The writer Isabelle Allende read out the names of the honorees. Each of the orphanage builders, microcredit lenders, and housers of the homeless briskly shook the Dalai Lama’s hand or bowed briefly and returned to their table. But when Geoff Tabin’s time came, he took both of the Dalai Lama’s hands in his and spoke quietly into his ear for two solid minutes. When he returned to the table and sat beside his parents, their faces shining proudly, I asked him what he’d said.
“I said, ‘Now that you’ve become such a chick magnet, do you regret your choice to spend your life as a monk?’ ”
“Come on.”
“No, I said, ‘It’s a shame that my partner Sanduk Ruit couldn’t be here to share this award with me.’ I told His Holiness that everything I’ve achieved, I’ve achieved because of my partnership with Ruit.

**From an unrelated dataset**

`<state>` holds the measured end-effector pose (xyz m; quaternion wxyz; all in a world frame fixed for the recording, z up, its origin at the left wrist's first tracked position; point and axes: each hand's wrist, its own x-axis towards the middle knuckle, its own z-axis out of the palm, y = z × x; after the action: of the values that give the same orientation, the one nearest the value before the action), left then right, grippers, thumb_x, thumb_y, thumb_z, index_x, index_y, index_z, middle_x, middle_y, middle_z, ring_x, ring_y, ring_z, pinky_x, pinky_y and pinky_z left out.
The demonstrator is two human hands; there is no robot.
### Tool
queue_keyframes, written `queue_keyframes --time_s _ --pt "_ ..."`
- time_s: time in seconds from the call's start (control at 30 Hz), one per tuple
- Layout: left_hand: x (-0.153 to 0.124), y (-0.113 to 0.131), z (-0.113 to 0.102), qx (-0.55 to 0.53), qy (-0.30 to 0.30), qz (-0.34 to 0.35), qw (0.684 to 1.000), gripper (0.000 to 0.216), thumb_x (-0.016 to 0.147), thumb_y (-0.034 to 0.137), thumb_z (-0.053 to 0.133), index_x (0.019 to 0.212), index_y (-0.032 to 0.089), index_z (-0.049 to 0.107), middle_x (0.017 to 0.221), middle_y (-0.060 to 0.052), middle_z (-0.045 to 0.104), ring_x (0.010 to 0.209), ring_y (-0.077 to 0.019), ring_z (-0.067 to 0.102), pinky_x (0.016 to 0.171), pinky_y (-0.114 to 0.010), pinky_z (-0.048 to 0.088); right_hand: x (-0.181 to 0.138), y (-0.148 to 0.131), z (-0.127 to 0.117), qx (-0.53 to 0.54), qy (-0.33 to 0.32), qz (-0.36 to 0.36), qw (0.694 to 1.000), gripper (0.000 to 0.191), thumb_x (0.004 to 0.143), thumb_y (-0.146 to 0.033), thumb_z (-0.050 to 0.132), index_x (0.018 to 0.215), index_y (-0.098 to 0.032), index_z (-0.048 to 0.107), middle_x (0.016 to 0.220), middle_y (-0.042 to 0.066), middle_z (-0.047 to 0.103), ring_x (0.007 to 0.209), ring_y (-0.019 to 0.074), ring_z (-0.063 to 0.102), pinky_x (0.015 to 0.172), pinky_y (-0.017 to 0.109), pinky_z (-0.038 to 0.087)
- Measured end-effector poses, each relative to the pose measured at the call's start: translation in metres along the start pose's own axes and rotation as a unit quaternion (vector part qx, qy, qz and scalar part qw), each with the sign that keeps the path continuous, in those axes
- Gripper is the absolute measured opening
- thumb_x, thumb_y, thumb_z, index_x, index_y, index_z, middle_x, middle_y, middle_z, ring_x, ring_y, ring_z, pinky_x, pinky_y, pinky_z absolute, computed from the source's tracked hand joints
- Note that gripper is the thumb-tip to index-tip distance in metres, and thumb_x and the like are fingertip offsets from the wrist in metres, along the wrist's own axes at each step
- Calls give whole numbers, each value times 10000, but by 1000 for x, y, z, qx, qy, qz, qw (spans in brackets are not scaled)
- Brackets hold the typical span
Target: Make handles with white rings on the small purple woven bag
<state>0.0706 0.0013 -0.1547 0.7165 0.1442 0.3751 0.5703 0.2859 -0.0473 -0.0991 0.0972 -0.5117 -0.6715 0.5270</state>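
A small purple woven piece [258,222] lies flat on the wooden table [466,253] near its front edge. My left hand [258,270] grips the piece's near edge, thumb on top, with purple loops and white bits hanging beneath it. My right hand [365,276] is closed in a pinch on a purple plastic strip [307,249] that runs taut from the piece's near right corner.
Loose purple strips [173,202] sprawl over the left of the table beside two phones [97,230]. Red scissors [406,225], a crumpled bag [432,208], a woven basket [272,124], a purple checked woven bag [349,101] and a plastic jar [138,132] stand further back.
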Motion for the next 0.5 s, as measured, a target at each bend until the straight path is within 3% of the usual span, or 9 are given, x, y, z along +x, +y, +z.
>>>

I said that he
deserves the award at least as much as me, and that it would have been more meaningful to have him honored by my side.”
Tabin’s mother, Johanna, listened attentively, her sharp intelligence fully intact at eighty-three. She seemed more proud of her son’s humility than of the award he’d received. The Dalai Lama concluded the ceremony by warning the winners not to rest on their laurels but to continue exemplifying compassion in action: “If after you receive this, then relax, wrong!”
Tabin didn’t need to worry. Relaxation wasn’t in the irradiated DNA he’d inherited. He continued to recruit talented young doctors and was thrilled when he convinced a dedicated corneal specialist named Matt Oliva to join the HCP. Years earlier, Tabin had arranged for Oliva, currently a surgeon practicing in southern Oregon, to get advanced training at the All India Institute and do a fellowship with Hugh Taylor in Melbourne. Since 1998, when he’d first watched Ruit and Tabin in action at a surgical outreach in Kalimpong, Matt had been operating with them in the field, and he was beginning to lead his own HCP-sponsored cataract camps in Africa. “After I saw the speed, grace, and economy of their surgical system,” Oliva says, “I realized they’d found the solution for third-world blindness. I told them I was in, all the way in.”
“Most doctors are risk-averse overachievers,” Tabin says. “Matt wasn’t one of those. As a researcher for Johns Hopkins, he traveled all over Kenya and Tanzania, conducting the best survey of blindness ever done in East Africa. He’s also become a specialist in creating eye banks, which has been incredibly helpful as the HCP continues to grow. Since Matt joined us, he’s been willing to go wherever and do whatever it takes.”